Bien sûr, on aurait pu rêver
meilleure passeuse que Marcela Iacub (présentée ici
de manière aussi racoleuse que discutable comme une «personnalité
incontournable du paysage intellectuel français») pour nous inviter à la
lecture d’un texte comme celui-ci… D’autant qu’elle semble avoir si peu à en
dire, que sa seule légitimité à le préfacer semble résider dans l’adjectif
«sulfureux» qui le qualifierait d’abord aux yeux de l’éditeur. Pas besoin de se creuser trop longtemps les méninges médiatiques pour décrypter le message : un
écrivain «sulfureux» nous exhorte à lire une œuvre «sulfureuse».
Bref, c’est «chaud-la-braise»…
Ces réserves mises à part, on ne
se plaindra pas de voir réédités les Episodes
de la vie des mantes religieuses de Louis Calaferte, un texte paru pour la
première fois en 1976 et qui nous surprend encore aujourd’hui par sa violence
poignante, sa crudité et sa poésie.
Il est rare de trouver des textes
à la fois hybrides quant à leurs sources pressenties et qui semblent
pourtant échappés à ce point de la même note. Une note continue, obsédante et
qui ressasse en autant de fragments épars le désir et la mort, la violence et
la volupté.
Souvenirs, fantasmes, cauchemars
gravés dans la mémoire, images coup-de-poing, détails minuscules et acérés, les
Episodes de Calaferte ressemblent à
des notes survivantes, des notes arrachées à mille carnets broyés. La longue
scène des jours est passée ici au tamis du sexe et de l’effroi. Des bribes de
vie, des fragments, de courts dialogues retenus pour ce qu’ils ont à dire du
corps désirant, au plus près, bien souvent, du corps mourant, recomposent un
paysage brut et essentiel.
Et ce sont ici les femmes qui
ouvrent grand les portes de ce paysage. Femmes-amantes, femmes-mères,
femmes-putains – femmes dévorantes ou dévorées. Autant de femmes vécues,
rencontrées. Toutes circulent, se bousculent, s’entremêlent et se superposent
dans une série de tableaux qui ressassent sans cesse le désir et le vide qui
l’habite. Elles ne sont souvent désignées (quand elles le sont) que par
l’initiale de leur nom et il n’est pas rare qu’une scène entamée avec l’une se
prolonge ou s’achève avec une autre, sans que cette permutation ne soit
autrement signalée.
Ce manque apparent d’aménité
produit pourtant un effet inattendu. On est à des années-lumière du tableau de
chasse, qui lui, au contraire, épingle, additionne, classe et répertorie. Isole
pour accumuler. Ici les femmes ont peu de contours, elles se confondent. Mais
elles ne servent jamais de faire-valoir. Les pauses de la mère rappellent
parfois celle de la putain. La femme d’un soir rejoint souvent celle d’une vie,
dans une sorte de collage porno-poétique qui produit, à la longue, un effet de
vertige. Le sexe, ressassé et décliné à l’envi, absorbe tout sur son passage
mais la substance même de ce qu’il désigne demeure toujours insaisissable.
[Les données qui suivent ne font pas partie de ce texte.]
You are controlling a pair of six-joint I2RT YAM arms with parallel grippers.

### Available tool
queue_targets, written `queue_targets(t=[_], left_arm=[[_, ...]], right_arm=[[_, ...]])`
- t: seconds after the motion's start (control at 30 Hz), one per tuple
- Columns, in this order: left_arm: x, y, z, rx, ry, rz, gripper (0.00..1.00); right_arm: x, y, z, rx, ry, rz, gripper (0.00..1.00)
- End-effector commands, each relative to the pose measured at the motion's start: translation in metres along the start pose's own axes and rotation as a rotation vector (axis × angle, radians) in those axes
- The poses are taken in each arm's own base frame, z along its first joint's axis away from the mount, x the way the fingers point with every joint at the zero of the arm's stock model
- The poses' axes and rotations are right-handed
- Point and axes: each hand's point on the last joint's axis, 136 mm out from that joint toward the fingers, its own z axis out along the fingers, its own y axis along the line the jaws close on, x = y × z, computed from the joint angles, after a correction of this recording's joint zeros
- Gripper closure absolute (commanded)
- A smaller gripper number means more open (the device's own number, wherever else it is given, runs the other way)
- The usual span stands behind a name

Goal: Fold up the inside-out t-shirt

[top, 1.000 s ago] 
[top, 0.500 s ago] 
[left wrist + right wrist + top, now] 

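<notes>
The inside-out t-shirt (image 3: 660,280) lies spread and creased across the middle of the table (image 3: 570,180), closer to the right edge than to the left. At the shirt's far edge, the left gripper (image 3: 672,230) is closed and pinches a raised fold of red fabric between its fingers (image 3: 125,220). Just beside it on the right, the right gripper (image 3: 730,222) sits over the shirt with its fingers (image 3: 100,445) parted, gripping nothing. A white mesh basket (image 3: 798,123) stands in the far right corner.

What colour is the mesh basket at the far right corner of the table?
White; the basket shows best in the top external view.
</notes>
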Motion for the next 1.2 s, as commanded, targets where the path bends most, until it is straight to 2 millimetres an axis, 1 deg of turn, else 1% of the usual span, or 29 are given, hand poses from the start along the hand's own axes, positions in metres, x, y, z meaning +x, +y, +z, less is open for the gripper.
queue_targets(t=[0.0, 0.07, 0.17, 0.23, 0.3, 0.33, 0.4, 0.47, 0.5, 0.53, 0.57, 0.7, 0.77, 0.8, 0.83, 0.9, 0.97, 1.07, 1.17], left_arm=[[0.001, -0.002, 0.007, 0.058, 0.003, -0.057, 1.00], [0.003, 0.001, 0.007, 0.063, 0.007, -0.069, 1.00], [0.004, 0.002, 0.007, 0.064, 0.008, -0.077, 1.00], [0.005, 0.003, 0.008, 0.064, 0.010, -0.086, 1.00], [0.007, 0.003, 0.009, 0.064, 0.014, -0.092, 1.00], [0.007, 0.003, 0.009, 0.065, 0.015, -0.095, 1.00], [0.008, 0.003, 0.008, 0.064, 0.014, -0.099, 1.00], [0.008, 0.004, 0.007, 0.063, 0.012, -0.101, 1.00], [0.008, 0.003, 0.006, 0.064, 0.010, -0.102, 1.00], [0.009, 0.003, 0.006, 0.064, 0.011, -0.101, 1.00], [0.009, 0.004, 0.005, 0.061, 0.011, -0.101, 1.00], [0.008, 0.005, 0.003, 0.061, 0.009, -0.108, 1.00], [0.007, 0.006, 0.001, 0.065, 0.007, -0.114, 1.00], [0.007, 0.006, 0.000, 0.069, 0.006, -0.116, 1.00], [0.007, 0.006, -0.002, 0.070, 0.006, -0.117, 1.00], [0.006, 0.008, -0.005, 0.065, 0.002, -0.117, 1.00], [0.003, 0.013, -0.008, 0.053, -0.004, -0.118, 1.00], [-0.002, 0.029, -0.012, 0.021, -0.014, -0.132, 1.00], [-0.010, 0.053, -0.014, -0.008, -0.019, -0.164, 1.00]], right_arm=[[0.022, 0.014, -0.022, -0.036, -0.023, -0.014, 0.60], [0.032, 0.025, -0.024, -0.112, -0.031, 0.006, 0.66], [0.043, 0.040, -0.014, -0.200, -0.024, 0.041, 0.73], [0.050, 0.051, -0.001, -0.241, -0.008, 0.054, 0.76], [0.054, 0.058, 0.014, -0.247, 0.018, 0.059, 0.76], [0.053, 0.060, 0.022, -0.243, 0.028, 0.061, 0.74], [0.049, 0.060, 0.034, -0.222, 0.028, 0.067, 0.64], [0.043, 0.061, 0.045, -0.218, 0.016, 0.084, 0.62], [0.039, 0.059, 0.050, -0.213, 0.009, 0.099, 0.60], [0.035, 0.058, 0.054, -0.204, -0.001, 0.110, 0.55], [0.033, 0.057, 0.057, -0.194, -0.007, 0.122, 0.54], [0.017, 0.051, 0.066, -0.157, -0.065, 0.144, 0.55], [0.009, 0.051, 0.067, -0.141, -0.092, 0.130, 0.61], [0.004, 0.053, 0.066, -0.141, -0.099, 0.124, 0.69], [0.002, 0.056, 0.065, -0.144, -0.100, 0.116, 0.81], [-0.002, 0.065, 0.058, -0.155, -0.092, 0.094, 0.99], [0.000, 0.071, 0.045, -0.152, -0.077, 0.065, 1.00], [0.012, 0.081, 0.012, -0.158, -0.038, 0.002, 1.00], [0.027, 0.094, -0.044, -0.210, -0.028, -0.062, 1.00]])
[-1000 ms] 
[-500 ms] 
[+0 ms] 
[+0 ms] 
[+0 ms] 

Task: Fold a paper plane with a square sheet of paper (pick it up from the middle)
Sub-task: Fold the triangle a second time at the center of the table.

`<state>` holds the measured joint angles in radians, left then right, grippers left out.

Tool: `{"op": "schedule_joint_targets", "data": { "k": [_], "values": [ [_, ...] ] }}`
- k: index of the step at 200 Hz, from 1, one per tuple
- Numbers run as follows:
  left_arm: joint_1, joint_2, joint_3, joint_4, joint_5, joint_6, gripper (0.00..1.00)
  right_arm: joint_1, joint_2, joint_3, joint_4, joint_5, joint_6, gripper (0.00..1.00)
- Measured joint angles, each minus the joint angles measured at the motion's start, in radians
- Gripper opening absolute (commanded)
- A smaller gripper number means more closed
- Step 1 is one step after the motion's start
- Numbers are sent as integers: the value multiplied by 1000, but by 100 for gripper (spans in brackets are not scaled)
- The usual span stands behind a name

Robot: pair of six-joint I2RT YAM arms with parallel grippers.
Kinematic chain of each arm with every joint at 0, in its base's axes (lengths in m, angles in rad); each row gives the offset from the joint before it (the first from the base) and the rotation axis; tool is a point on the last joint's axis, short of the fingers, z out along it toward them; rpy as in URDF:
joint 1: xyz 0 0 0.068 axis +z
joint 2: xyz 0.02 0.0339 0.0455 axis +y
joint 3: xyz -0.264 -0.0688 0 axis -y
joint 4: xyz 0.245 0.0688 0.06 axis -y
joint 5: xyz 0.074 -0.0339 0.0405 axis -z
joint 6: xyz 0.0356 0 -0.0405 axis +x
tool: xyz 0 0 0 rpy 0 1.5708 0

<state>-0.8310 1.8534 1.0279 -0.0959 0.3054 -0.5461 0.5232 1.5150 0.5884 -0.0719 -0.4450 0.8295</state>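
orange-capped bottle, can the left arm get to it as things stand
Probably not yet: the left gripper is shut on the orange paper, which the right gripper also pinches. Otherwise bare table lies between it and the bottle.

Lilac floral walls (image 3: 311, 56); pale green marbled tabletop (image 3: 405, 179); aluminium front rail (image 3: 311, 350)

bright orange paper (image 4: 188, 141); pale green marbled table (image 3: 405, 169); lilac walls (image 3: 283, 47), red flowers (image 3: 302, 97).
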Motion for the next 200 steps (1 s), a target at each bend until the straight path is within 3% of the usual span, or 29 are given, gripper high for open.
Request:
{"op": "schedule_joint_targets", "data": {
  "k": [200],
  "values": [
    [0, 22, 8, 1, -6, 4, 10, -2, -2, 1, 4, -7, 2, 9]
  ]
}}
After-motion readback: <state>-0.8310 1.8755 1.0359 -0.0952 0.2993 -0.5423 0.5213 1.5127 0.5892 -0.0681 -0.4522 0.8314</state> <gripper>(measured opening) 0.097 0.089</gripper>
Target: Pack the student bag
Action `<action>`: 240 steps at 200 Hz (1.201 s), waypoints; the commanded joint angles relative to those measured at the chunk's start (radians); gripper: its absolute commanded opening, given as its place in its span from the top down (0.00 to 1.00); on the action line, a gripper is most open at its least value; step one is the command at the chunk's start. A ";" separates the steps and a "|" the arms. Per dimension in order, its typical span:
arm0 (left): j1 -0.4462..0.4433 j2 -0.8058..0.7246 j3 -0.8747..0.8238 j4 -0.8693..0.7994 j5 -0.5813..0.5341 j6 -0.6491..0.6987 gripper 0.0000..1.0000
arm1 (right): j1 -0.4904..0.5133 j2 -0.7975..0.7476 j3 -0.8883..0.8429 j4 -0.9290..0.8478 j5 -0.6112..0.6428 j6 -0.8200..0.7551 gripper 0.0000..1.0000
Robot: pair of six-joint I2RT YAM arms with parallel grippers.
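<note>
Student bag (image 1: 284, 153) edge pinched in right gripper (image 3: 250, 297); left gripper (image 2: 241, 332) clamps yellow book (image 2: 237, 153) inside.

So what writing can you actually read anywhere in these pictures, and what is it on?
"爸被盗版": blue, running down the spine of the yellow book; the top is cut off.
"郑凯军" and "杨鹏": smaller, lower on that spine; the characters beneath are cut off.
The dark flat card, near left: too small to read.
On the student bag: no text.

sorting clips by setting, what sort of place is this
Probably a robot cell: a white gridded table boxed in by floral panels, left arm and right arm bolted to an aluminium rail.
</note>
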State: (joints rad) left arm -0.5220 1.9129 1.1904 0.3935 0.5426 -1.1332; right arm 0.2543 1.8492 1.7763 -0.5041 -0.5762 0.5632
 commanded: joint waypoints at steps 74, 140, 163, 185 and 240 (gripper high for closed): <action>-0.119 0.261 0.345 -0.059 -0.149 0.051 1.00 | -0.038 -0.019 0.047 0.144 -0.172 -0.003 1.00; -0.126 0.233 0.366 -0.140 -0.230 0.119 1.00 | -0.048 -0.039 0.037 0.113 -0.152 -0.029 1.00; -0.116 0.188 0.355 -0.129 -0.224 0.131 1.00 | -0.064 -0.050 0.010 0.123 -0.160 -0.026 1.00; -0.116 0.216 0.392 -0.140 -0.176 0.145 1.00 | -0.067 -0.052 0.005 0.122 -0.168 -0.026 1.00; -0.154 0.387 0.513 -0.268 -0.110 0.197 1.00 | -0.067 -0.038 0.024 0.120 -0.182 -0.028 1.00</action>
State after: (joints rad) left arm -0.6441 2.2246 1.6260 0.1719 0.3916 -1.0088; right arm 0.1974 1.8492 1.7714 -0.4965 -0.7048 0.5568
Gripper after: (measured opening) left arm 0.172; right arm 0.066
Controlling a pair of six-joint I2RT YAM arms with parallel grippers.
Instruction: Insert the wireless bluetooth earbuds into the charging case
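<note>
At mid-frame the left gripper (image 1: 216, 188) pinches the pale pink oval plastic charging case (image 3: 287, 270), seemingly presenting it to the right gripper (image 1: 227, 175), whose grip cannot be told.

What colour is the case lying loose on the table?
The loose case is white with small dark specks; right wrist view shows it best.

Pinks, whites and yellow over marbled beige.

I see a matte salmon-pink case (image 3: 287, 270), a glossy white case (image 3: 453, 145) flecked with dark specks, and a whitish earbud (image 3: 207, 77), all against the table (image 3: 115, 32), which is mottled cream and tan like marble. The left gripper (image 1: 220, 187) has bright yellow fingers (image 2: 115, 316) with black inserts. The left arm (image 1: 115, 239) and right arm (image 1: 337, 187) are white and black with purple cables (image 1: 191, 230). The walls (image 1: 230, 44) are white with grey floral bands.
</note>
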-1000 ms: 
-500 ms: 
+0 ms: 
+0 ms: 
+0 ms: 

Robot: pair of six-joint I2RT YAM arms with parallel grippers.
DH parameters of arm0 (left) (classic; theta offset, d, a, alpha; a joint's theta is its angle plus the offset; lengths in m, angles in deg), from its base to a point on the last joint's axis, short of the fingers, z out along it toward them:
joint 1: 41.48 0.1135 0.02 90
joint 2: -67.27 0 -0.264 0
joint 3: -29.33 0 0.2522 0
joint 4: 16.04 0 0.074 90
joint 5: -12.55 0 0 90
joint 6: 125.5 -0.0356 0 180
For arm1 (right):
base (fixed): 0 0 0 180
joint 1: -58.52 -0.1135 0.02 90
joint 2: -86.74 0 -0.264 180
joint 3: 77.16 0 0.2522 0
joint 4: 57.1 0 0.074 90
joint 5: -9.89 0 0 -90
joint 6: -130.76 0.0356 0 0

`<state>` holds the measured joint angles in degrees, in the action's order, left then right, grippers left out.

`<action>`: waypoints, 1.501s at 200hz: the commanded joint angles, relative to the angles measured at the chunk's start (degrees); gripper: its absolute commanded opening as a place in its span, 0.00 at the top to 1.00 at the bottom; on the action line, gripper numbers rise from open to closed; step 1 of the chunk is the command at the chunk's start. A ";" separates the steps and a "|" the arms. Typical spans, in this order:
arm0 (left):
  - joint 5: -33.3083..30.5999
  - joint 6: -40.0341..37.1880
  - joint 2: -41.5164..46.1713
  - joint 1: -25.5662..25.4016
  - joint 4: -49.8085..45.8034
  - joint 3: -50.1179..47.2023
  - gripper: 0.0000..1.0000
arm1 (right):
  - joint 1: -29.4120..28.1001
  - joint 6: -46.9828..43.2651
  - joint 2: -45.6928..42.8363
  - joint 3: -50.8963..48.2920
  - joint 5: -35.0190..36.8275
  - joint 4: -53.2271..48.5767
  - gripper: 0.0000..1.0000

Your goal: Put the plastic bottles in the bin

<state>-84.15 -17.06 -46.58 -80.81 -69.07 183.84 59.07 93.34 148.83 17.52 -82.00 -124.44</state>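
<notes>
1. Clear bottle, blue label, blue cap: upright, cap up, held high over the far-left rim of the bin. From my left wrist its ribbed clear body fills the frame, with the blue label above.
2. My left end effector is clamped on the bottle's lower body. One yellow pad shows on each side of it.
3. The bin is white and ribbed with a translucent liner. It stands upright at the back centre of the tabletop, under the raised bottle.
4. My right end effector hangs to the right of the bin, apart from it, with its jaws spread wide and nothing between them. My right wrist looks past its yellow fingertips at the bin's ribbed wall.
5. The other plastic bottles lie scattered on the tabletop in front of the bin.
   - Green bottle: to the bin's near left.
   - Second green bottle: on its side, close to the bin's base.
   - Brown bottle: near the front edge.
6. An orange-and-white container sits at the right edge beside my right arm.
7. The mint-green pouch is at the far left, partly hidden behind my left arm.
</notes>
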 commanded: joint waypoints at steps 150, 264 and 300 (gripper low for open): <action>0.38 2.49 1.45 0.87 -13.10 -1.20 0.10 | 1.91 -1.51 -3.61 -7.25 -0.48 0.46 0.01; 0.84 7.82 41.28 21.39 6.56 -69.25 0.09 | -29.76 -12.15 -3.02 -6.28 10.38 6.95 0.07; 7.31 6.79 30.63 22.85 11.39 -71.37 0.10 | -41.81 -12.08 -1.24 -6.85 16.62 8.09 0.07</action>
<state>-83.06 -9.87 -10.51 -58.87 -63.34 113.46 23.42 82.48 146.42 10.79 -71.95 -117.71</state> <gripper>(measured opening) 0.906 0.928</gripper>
Evoluant aux antipodes d’un donjuanisme
vibrionnant, Calaferte semble au contraire vouloir «parler» les
femmes de l’intérieur, habiter leur désir. Pari impossible, sans doute, et parjure - préfigurant déjà la Mécanique
des femmes, qui paraîtra seize ans plus tard…
La mort rôde elle aussi bien
souvent dans ce périmètre. Fantasmes de meurtre, faits divers funèbres, visions
de femmes assassinées, souvenirs de la mort du père de la compagne de l’auteur
(D…) s’enchâssent entre les scènes de sexe, comme pour en éclairer l’autre
versant.
Il y a dans ces pages quelque
chose d’intense et de poisseux qui nous attrape, nous touche et finalement ne
nous lâche plus. Quelque chose qui nous parle, sous l’envers du décor, de notre
vibrante et désolante humanité. L’écriture de Calaferte, d’un style parfois
télégraphique, forte et sans esthétisme, n’en finit plus de se chercher et de
se perdre dans le jeu du sexe et de la mort.
Louis Calaferte, Épisodes de la vie des mantes religieuses. Editions Denoël. 2014.